Task item: Locate all lines in the data below that hold "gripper" and show them.

===== Information shown

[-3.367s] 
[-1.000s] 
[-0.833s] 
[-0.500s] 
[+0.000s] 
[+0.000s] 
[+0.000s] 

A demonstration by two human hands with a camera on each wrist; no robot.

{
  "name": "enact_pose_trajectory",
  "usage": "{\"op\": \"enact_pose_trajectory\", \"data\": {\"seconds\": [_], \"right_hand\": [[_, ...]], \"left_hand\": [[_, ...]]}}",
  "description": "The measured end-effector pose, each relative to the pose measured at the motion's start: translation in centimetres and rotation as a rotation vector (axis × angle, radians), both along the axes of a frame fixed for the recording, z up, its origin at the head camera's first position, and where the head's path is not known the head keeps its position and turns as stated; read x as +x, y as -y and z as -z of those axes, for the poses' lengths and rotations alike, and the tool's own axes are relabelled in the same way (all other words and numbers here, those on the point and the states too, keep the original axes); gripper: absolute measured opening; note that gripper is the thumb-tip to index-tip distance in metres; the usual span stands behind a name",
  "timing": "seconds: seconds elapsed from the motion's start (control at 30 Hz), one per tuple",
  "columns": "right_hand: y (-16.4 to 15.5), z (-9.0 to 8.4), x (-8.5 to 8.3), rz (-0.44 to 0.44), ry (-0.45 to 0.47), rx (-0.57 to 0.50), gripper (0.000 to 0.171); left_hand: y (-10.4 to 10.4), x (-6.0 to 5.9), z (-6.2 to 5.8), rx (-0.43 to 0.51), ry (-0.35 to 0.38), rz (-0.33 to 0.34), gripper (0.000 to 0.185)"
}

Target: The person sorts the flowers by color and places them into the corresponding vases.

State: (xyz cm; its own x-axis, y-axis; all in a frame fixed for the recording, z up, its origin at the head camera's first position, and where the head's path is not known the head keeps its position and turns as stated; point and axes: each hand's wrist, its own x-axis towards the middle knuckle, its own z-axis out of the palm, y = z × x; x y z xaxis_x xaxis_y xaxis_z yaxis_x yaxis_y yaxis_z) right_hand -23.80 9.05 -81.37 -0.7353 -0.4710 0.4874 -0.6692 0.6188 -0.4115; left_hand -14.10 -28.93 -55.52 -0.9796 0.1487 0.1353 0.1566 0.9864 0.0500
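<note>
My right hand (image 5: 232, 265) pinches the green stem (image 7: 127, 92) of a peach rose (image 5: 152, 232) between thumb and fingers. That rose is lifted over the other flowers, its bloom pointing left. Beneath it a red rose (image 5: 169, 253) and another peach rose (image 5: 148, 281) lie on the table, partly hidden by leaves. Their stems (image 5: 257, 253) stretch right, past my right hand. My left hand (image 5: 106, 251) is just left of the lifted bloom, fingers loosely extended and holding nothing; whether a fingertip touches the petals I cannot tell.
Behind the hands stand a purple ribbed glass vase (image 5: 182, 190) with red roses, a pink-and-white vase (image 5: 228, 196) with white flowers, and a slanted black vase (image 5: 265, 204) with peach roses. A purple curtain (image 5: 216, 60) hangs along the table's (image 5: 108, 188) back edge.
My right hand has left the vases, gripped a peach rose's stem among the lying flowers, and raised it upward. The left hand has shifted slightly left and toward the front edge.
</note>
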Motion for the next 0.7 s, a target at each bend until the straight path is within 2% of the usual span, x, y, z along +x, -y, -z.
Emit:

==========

Written answer:
  "description": "The measured end-effector pose, each relative to the pose measured at the motion's start: translation in centimetres and rotation as a rotation vector (axis × angle, radians), both along the axes of a frame fixed for the recording, z up, its origin at the head camera's first position, and where the head's path is not known the head keeps its position and turns as stated; read x as +x, y as -y and z as -z of those axes, for the poses' lengths and rotations alike, and the tool's own axes are relabelled in the same way (all other words and numbers here, those on the point and the states too, keep the original axes); gripper: absolute measured opening; note that gripper is the thumb-tip to index-tip distance in metres; the usual span stands behind a name",
  "columns": "right_hand: y (-16.4 to 15.5), z (-9.0 to 8.4), x (-8.5 to 8.3), rz (-0.44 to 0.44), ry (-0.45 to 0.47), rx (-0.57 to 0.50), gripper (0.000 to 0.171); left_hand: y (-10.4 to 10.4), x (-6.0 to 5.9), z (-6.2 to 5.8), rx (-0.43 to 0.51), ry (-0.35 to 0.38), rz (-0.33 to 0.34), gripper (0.000 to 0.185)"

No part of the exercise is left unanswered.